It seemed that they had begun to forget Anne then, something he wished that he was able to do but that he was beginning to fear might prove to be impossible.

She hadn't spoken against him on the scaffold.

He had half-expected her to, a small part of him had even _wanted _her to, but she hadn't. It might have been easier if she had, if he could point to the fact that she had died with an insult for him on her lips as proof of the fact that she could never have truly loved him or respected him, that no matter what had happened between them, a woman who truly cared for him would never speak against him before his own people, but her last speech had praised him rather than condemning him, calling upon the crowd gathered to witness her death to pray for him.

"_I pray, and beseech you all to pray for the life of the King, my sovereign lord and yours, who is one of the best princes on the face of the Earth, who has always treated me so well, wherefore I submit to death with a good will, humbly asking pardon of all the world. If anyone should take up my case, I ask them only to judge it kindly."_

Her last words were common knowledge now, as was her last confession. At her express request, Master Kingston had remained to witness it, accepting the charge of reporting it, as was his duty.

Anne had had the right to ask that her last confession should be made public if she so chose, a right that even Henry did not have the power to deny her, even though she was a convicted traitor, and she had availed of that right, taking full advantage of the opportunity to make her confession known to the whole country, fully aware of the impact her words must surely have.

Anne swore her innocence.

Even when she was condemned to death, after the four men found guilty of being her lovers – four men among at least a hundred who had shared that whore's bed! – had been beheaded for their crimes, she swore on the Holy Sacrament, on her immortal soul, that she was innocent of the crimes of which she had been accused, confessing only jealousy and a lack of humility, sins that few people would find it in their hearts to condemn her for under the circumstances.

She had to have been lying.

He had to believe that she had lied, or he would go mad.

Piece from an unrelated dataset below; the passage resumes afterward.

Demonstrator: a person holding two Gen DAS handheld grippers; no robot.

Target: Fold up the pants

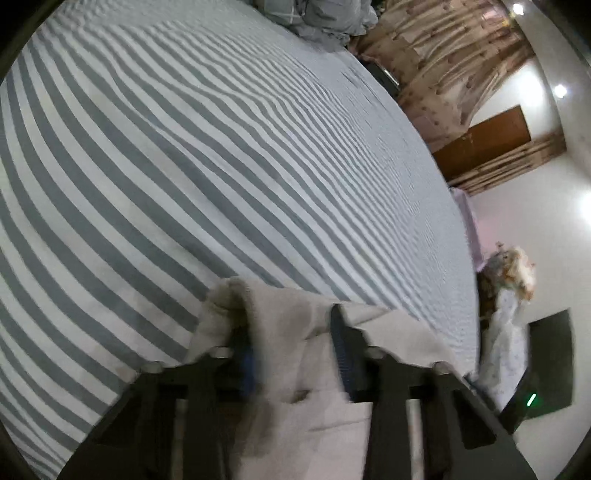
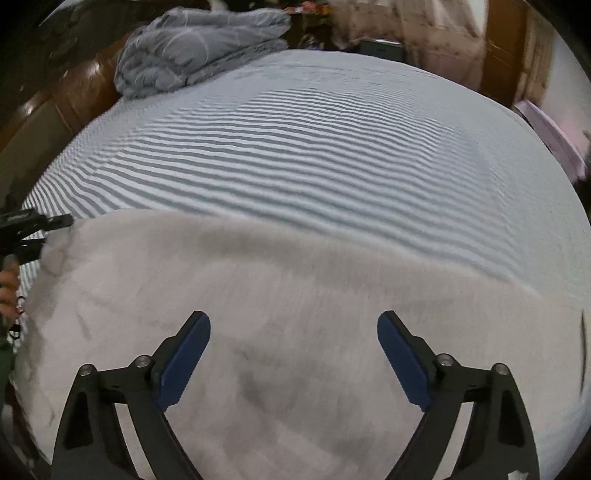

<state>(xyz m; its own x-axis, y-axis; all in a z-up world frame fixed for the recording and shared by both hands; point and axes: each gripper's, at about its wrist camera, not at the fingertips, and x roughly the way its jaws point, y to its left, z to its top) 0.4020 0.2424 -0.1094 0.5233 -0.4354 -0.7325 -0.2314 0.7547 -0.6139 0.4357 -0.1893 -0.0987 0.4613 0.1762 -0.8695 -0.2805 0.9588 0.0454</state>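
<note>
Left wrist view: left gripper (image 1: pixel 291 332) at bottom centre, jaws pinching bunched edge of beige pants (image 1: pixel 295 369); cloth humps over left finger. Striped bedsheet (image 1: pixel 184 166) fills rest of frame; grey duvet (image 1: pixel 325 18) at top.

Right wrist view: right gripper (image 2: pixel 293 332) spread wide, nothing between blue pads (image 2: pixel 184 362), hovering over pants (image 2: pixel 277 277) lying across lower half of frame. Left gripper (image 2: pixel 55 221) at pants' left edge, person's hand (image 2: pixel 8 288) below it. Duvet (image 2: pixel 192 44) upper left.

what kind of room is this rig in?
Most likely a home bedroom. The work surface is a bed with a grey-and-white striped sheet, a bundled grey comforter sits at its far end, and patterned curtains hang by a wooden door. Light pants lie spread on the bed.
</note>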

Anne couldn't be innocent because if she was, he had committed a foul sin, and his hands were stained with the blood of a guiltless woman who had held his heart in her hands for many years, a woman he had loved and married and fathered a child with, a child whom he would have wrongly deprived of a mother. If she was innocent, he would deserve whatever punishment was inflicted on him for allowing her to be killed, even if that punishment was an unbearably painful one.

He had to believe that her last words were a subtle mockery, or that she was attempting to paint herself as a wronged martyr, implying that he was nothing more than a murderer.

He couldn't let himself think of the possibility that he might be a murdered in truth.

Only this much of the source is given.